#### PROBLEM
Word for word, copy all the data and drop the pictures.

=== Begin Enclosure ===

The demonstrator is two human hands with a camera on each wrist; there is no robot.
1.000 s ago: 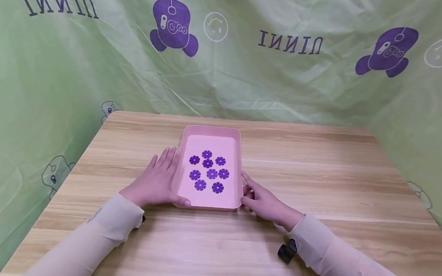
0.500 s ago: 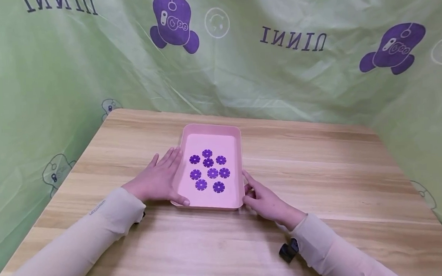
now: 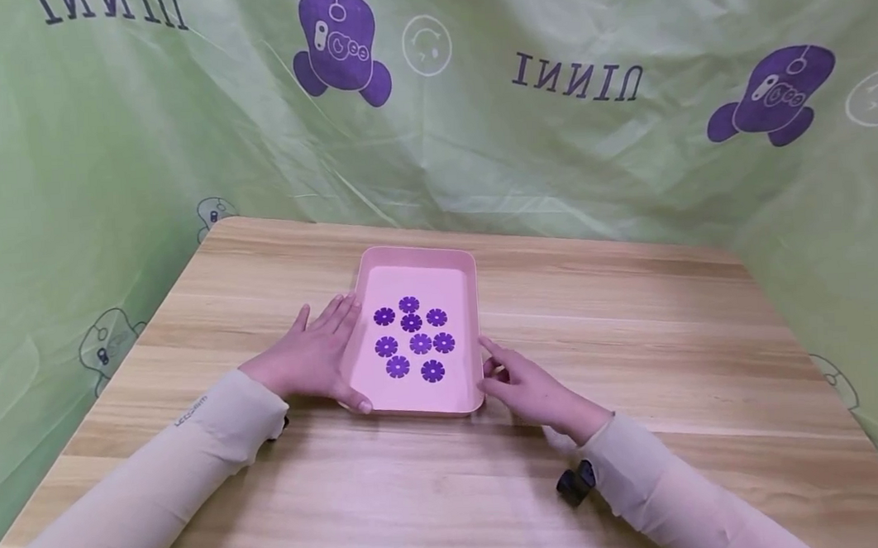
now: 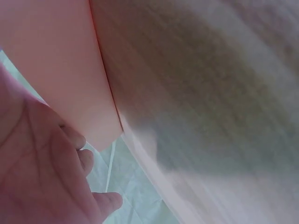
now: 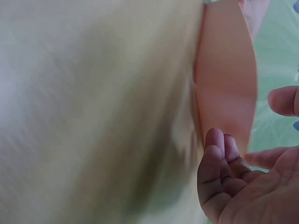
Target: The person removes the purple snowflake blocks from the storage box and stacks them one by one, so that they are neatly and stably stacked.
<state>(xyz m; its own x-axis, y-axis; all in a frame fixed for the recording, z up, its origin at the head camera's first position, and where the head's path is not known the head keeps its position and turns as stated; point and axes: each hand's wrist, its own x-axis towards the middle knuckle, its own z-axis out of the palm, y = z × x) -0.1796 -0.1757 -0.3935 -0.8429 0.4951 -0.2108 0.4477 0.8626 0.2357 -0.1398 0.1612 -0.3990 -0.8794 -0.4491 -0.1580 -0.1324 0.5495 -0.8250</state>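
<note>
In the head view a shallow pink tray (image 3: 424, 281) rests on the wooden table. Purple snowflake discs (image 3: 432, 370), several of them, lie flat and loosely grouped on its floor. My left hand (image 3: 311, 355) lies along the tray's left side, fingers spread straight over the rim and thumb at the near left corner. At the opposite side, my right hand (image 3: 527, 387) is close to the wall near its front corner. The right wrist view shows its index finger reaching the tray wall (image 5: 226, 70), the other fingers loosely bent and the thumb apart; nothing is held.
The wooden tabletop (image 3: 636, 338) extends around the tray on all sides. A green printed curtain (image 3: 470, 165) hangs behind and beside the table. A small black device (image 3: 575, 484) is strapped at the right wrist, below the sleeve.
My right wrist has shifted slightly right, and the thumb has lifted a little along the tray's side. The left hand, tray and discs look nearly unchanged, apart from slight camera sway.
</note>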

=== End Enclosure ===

#### RESPONSE AREA
The demonstrator is two human hands with a camera on each wrist; there is no robot.
1.000 s ago: 
0.500 s ago: 
now: 
now: 
now: 
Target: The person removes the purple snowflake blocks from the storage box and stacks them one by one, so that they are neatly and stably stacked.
<state>(xyz m; its own x-axis, y-axis; all in a frame fixed for the recording, z up, its origin at the head camera's first position, and where the head's path is not known the head keeps its position and turns as stated; point and axes: each hand's wrist, its own x-axis towards the middle knuckle, its own z-axis out of the palm, y = z × x) -0.1796 -0.1757 -0.3935 -0.8429 0.4951 -0.2108 0.4477 0.8626 0.2357 -0.1398 0.1612 -0.3990 -0.8794 -0.4491 -0.1580 -0.1324 0.5495 -0.8250</state>
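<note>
In the head view a shallow pink tray (image 3: 424, 281) rests on the wooden table. Purple snowflake discs (image 3: 432, 370), several of them, lie flat and loosely grouped on its floor. My left hand (image 3: 311, 355) lies along the tray's left side, fingers spread straight over the rim and thumb at the near left corner. At the opposite side, my right hand (image 3: 527, 387) is close to the wall near its front corner. The right wrist view shows its index finger reaching the tray wall (image 5: 226, 70), the other fingers loosely bent and the thumb apart; nothing is held.
The wooden tabletop (image 3: 636, 338) extends around the tray on all sides. A green printed curtain (image 3: 470, 165) hangs behind and beside the table. A small black device (image 3: 575, 484) is strapped at the right wrist, below the sleeve.
My right wrist has shifted slightly right, and the thumb has lifted a little along the tray's side. The left hand, tray and discs look nearly unchanged, apart from slight camera sway.
</note>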

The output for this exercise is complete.